[Task description]
What you return should be the full listing, word for word, without a single image.

[Material provided]
== Segment start ==
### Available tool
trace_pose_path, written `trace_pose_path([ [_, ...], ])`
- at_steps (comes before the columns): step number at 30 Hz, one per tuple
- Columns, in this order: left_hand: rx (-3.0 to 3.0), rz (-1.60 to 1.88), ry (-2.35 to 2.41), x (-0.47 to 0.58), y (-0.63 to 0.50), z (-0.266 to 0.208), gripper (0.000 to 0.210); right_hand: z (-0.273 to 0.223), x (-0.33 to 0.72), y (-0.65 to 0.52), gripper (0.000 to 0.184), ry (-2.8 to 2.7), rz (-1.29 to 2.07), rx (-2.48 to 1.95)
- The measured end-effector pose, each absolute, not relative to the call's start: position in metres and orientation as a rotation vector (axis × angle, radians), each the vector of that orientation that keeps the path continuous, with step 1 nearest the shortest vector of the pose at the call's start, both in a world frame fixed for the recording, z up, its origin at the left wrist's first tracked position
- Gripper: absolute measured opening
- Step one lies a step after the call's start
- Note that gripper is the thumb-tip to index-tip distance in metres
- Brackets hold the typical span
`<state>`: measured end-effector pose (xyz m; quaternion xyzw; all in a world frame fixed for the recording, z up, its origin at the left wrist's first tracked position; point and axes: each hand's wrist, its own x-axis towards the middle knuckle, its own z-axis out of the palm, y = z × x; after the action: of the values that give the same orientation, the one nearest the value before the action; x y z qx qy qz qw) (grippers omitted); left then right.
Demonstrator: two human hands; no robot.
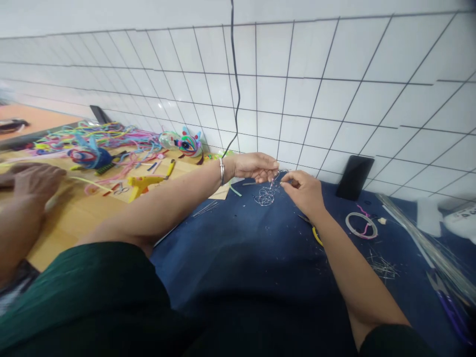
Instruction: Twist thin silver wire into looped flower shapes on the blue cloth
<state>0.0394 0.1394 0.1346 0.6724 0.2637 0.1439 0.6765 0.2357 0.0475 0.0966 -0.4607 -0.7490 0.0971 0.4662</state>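
A bent figure of thin silvery wire [265,197], with a round tangle of loops at its lower end, is at the centre of the head view over the dark blue cloth [241,253]. My left hand [256,166], a metal bangle [222,171] at its wrist, is closed on the figure's upper part. From the right, my right hand [304,191] pinches thumb and finger on the wire at the figure's side. The exact spot of its grip is too small to make out. Yellow-handled pliers [316,235] lie partly hidden behind my right forearm.
A black phone [355,177] leans on the tiled wall. To the right lie a ring coil [361,225], wire offcuts [385,267], long wires [439,248] and purple scissors [451,307]. At left are a yellow glue gun [143,186], pipe cleaners [122,136] and another person's hand [37,181].
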Motion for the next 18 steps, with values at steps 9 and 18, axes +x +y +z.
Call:
trace_pose_path([
  [9,1.554,0.797,0.933,0.027,0.118,0.078,0.014,0.083,0.244,0.063,0.009,-1.976,0.120,-1.287],
  [18,1.791,1.119,0.957,0.037,0.066,0.071,0.019,0.073,0.244,0.069,0.009,-1.992,0.051,-1.387],
])
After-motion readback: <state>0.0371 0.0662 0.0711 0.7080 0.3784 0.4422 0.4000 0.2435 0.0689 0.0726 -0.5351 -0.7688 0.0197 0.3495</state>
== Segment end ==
[Exercise solution]
### Available tool
trace_pose_path, written `trace_pose_path([ [_, ...], ])`
- at_steps (comes before the columns): step number at 30 Hz, one per tuple
- Columns, in this order: left_hand: rx (-3.0 to 3.0), rz (-1.60 to 1.88), ry (-2.35 to 2.41), x (-0.47 to 0.58), y (-0.63 to 0.50), z (-0.266 to 0.208), gripper (0.000 to 0.210); right_hand: z (-0.273 to 0.223), x (-0.33 to 0.72), y (-0.65 to 0.52), gripper (0.000 to 0.184), ry (-2.8 to 2.7), rz (-1.29 to 2.07), rx (-2.48 to 1.95)
- The measured end-effector pose, each absolute, not relative to the call's start: position in metres and orientation as a rotation vector (axis × angle, radians), each the vector of that orientation that keeps the path continuous, with step 1 nearest the shortest vector of the pose at the call's start, both in a world frame fixed for the recording, z up, its origin at the left wrist's first tracked position
- Gripper: absolute measured opening
- Step one lies a step after the call's start
- Note that gripper is the thumb-tip to index-tip distance in metres
- Brackets hold the typical span
`<state>`: measured end-effector pose (xyz m; quaternion xyzw; all in a world frame fixed for the recording, z up, its origin at the left wrist's first tracked position; point and axes: each hand's wrist, its own x-axis towards the middle knuckle, its own z-axis out of the palm, y = z × x; after the action: of the values that give the same orientation, the one nearest the value before the action; x y z qx qy qz qw) (grippers omitted); left then right.
Demonstrator: two human hands; no robot.
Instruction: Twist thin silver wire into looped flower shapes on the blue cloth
<state>0.0394 0.1394 0.1346 0.6724 0.2637 0.1439 0.6765 0.2357 0.0475 0.0966 -0.4607 -0.7490 0.0971 0.4662</state>
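A bent figure of thin silvery wire [265,197], with a round tangle of loops at its lower end, is at the centre of the head view over the dark blue cloth [241,253]. My left hand [256,166], a metal bangle [222,171] at its wrist, is closed on the figure's upper part. From the right, my right hand [304,191] pinches thumb and finger on the wire at the figure's side. The exact spot of its grip is too small to make out. Yellow-handled pliers [316,235] lie partly hidden behind my right forearm.
A black phone [355,177] leans on the tiled wall. To the right lie a ring coil [361,225], wire offcuts [385,267], long wires [439,248] and purple scissors [451,307]. At left are a yellow glue gun [143,186], pipe cleaners [122,136] and another person's hand [37,181].
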Motion for the next 18 steps, with values at steps 9 and 18, axes +x +y +z.
Call:
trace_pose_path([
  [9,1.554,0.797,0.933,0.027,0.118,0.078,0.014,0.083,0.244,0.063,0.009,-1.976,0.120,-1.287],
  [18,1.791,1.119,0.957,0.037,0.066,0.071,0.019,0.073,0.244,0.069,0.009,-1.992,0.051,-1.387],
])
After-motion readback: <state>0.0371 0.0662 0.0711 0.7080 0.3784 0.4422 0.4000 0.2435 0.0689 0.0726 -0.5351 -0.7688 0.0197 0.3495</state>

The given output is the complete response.